DOUZE ANS
ARMELLE LE GOLVAN
- Sale Arabe !
Je les laisse dire. Réfugiée derrière mes yeux bleus, ma crinière blonde, mon mépris. Assise sur le ciment inhospitalier des marches de l’entrée de l’immeuble, j’hésite. Remonter au quatrième ? Ou attendre ici son retour.
Peut-être qu’il leur clouera le bec ?
J’en doute.
Il fait bon, je profite de ces derniers rayons et des dernières minutes d’autorisation maternelle. Mes devoirs sont faits, refaits, digérés. Mes frères tapent dans un ballon bon marché sur le champ qui sert de terrain aux garçons du quartier. Quasiment que des mecs, quasiment aucun brin d’herbe. Toute une barre d’immeubles et une flopée de prédominance masculine. Pas de bol... les rares filles du Clos se doivent de jouer au foot, d’arborer le jean et les baskets de circonstance.

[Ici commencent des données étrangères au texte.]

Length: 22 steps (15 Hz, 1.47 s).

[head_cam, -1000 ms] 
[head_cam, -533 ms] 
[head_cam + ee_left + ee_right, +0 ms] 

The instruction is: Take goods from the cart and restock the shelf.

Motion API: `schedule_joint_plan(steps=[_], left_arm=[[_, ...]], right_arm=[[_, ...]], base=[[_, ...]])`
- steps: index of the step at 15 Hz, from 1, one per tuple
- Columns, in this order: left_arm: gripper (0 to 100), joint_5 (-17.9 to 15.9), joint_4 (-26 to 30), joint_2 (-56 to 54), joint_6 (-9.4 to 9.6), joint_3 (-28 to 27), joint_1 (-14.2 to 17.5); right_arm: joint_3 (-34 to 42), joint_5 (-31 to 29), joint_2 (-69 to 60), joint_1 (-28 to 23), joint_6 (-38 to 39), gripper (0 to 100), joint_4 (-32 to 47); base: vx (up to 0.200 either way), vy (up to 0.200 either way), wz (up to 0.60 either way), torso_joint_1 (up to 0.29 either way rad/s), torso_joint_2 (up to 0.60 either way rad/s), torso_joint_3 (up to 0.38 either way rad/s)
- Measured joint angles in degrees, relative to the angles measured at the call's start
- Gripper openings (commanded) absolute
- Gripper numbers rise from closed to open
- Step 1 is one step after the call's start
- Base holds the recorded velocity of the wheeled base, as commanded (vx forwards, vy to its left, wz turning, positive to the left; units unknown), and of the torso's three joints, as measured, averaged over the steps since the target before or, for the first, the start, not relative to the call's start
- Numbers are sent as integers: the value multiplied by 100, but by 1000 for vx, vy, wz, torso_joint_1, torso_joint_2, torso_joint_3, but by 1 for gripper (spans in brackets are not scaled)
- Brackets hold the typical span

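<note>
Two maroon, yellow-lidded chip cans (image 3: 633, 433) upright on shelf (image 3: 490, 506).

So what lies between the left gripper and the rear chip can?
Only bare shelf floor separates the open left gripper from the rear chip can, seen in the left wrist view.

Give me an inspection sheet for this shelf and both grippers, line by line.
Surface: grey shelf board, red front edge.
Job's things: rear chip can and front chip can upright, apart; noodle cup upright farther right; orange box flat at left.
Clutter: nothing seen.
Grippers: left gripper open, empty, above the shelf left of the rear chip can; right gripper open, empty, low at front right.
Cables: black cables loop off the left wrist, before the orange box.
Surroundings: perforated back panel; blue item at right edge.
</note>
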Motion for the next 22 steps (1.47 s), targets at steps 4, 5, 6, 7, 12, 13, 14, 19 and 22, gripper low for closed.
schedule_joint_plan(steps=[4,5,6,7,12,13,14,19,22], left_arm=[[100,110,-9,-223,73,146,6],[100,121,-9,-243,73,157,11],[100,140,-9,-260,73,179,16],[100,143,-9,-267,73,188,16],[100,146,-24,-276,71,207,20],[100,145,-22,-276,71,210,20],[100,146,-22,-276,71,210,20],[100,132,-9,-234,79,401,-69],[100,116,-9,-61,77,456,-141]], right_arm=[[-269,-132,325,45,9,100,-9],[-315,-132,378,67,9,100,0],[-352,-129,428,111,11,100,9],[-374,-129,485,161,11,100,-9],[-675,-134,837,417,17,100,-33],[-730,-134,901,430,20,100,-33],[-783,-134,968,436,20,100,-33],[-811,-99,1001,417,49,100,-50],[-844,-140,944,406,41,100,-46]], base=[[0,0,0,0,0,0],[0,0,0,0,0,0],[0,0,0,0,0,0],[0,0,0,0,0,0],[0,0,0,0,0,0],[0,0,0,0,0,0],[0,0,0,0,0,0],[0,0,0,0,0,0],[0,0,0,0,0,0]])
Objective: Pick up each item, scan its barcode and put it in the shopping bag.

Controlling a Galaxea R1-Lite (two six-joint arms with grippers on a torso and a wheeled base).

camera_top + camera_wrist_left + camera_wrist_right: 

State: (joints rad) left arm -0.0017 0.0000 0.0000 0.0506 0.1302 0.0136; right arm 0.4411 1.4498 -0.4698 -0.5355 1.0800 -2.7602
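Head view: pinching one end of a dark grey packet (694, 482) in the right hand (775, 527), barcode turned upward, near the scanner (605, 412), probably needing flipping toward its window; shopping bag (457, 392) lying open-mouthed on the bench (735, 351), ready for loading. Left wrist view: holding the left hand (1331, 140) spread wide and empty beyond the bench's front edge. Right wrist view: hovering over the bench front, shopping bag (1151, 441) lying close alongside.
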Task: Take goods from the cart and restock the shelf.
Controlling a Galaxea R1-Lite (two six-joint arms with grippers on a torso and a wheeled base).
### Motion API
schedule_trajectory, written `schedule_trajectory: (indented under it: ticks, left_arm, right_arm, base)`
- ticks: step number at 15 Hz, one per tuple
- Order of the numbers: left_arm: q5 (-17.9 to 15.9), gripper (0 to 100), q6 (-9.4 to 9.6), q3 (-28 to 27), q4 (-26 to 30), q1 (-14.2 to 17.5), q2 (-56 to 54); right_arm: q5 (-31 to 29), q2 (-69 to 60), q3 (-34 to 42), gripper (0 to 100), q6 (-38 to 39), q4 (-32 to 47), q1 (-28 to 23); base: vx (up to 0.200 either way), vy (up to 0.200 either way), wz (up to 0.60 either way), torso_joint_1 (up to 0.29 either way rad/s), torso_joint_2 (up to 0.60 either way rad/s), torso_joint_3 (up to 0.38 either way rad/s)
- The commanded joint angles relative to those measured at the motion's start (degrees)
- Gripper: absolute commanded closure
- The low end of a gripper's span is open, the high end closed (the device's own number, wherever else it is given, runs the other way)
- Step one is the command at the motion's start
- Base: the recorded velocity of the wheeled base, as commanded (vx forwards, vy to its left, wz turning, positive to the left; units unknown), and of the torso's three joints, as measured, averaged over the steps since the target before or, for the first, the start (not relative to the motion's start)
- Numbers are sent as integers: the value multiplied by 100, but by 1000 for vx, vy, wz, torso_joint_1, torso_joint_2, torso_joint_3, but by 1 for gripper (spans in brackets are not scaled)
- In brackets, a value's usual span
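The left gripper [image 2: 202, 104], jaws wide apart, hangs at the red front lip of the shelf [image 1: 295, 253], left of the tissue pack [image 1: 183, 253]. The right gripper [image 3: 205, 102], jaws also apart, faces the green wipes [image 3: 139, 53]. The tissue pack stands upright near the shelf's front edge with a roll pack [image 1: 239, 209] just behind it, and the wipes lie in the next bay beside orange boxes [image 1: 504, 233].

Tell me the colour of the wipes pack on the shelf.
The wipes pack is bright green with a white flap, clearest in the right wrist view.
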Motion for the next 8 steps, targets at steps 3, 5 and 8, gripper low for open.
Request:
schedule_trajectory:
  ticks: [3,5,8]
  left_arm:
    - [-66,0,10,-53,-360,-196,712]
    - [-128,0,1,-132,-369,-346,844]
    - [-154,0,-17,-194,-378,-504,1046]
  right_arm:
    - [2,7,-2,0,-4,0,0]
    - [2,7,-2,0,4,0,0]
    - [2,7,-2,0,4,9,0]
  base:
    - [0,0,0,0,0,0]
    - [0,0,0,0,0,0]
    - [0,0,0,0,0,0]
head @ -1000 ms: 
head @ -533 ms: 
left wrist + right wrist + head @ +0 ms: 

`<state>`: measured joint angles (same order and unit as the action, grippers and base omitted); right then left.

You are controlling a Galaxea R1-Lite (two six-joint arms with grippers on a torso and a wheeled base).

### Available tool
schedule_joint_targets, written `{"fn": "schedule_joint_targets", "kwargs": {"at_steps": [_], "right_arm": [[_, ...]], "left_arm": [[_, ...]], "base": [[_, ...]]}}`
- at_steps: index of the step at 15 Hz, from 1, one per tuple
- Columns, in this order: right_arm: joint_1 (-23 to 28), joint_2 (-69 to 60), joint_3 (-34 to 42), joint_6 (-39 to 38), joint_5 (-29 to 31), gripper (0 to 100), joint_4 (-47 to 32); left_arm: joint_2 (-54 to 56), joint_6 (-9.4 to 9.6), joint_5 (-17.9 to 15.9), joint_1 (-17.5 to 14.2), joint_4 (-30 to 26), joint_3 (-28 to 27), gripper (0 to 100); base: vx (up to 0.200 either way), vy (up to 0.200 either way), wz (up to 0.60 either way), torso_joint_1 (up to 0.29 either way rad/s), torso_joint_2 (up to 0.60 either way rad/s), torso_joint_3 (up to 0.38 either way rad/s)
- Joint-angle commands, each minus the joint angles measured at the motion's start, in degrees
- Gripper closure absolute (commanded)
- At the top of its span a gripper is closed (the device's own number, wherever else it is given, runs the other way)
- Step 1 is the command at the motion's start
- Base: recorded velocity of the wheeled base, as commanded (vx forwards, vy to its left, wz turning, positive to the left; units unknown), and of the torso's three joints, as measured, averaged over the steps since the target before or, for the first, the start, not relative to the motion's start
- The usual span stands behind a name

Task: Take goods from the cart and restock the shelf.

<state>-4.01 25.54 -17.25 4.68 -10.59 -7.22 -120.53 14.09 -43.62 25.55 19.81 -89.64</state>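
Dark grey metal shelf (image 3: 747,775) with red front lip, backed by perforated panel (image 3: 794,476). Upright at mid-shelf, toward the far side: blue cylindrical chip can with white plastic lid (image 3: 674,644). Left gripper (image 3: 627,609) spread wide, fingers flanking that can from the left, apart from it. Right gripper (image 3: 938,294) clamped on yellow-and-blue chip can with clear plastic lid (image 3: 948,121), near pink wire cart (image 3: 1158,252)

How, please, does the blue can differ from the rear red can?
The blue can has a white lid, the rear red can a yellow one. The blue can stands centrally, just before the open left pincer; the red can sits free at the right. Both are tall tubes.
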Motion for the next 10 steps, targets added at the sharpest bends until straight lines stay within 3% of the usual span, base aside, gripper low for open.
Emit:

Un trait de mascara ou une jupe nous auraient propulsées immédiatement dans le camp des « sales putes »
Dans ces H.L.M., on est toujours une ou un « Sale quelque chose ».
Ils s’éloignent, ces bien-pensants, ces « de la ville », fils de professeurs, ceux de mon collège, l’établissement malheureux qui est contraint après le C.M.2 d’accepter toutes les raclures de la zone à condition que leur niveau scolaire l’autorise. Pleurez, pauvres merdes ! Je suis excellente ! « Très bons résultats ?... Au Clos des Bûchets, peut-être... Mais ici ça va changer ! ». Et non... Au contraire. La colère me révèle, les humiliations me stimulent. Je suis bien meilleure que leurs progénitures. Et je n’ai pas à me forcer beaucoup.